I have a new chief that has traveled a lot. I’m a guy that grew up walking barefoot in a third world country. I came to America, got a degree and worked my way up to a nice position. One of my employees got on the phone with me and my new chief and they started talking about various ski resorts they had visited. My employee comes from a well-to-do family. Think about if I was competing with my employee for the job I have, he would have been able to build rapport with the boss because of their shared upper middle class upbringing. Sure college education, race, sex, age, blah blah can impact your hiring and promotion, but being able to connect with your boss and co-workers based on shared experiences, colleges, etc. is a very big deal.

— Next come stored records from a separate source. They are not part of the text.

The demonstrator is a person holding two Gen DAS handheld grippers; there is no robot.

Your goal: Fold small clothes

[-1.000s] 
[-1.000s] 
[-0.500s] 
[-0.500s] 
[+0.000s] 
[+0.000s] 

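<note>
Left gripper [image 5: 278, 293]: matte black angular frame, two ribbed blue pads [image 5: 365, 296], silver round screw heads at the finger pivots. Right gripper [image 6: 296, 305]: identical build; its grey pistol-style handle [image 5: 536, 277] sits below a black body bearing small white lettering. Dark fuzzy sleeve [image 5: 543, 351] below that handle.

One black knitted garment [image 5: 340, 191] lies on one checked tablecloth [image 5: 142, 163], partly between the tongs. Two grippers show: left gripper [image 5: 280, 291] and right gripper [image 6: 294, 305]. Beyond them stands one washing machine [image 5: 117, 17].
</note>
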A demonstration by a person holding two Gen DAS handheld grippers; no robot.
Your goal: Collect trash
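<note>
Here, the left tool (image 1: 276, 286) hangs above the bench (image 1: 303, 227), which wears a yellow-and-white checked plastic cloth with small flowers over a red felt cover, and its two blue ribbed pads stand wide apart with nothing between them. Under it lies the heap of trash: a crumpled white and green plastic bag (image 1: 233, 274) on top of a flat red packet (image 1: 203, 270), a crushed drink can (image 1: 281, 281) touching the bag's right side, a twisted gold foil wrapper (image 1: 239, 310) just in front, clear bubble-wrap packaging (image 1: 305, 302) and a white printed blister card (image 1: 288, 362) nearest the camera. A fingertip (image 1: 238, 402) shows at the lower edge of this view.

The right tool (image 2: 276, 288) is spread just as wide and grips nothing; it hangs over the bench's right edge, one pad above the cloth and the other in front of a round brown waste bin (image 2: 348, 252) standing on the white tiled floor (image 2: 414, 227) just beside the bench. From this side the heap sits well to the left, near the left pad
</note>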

I went to a community college and paid for it with a part time job. Finished at a uni with 0 debt. Got paid to do a PhD. I have an awesome job now and lots of options. I graduated HS in 2010
Companies at large need to bring back OTJ training. The vast majority of jobs can be learned within a few weeks to a couple months, but companies somewhere decided they no longer wanted to train up and comers, and only wanted people with mid- or senior experience for entry level roles. "But but if companies train someone, that person will just leave for a different company!" is an argument I hear too often. Well, if that's the case, then the company needs to examine why people they train up leave. There are four questions they need to ask: - Are they offering a salary that allows a person to live in the area? - Are the benefits good (PTO, 401k match, health, etc)? - Is the work environment and culture non-toxic? - Boss/supervisor is competent and not a bag of shit? If the company can't answer Yes to those four questions, then the No(s) need to be addressed to make the company a place people want to be at, and retention will go up.
I am not going to take the 4 years of my career to teach someone how to code from the ground up, it would be very wasteful cost wise as it would take me out of my projects to train someone up in a single language, only to to have them needing further training on another language later on. If that were the case I would have to be paid for such rigorous training which... guess what... is what college professors do! Just so that you don't think I'm talking out my ass, I'm an Applications Development Manager, with 13 years experience. And no I would not hire someone with out a college degree in CS, because I know that they can teach themselves new languages and have learned how to learn. All I have to train them in is our software development cycle. The only way I would hire someone without a degree is if they had at least 4 years of development experience and a ton of projects under their belt, and even then, their code if often very procedural and often redundant and needing to get optimized. Nothing against self taught developers, they just don't have the knowledge to create something that is easy to read and easy to change. So they often need more experience with the basics of computer programing that it's just easier to get someone that's formally trained.
This is the conversation we need to have but companies don't want to budge. They would rather go belly up than improve their system. To my understanding the job market began turning into this around 2008 when employers realized they could fuse different jobs and make into one job so that one person manages the entire department instead of having more than one to do it. This was also around the time companies began using an ATS but with how much of a hit or miss an HRIS functions Companies miss out on the best talent because they didn't tick all the boxes.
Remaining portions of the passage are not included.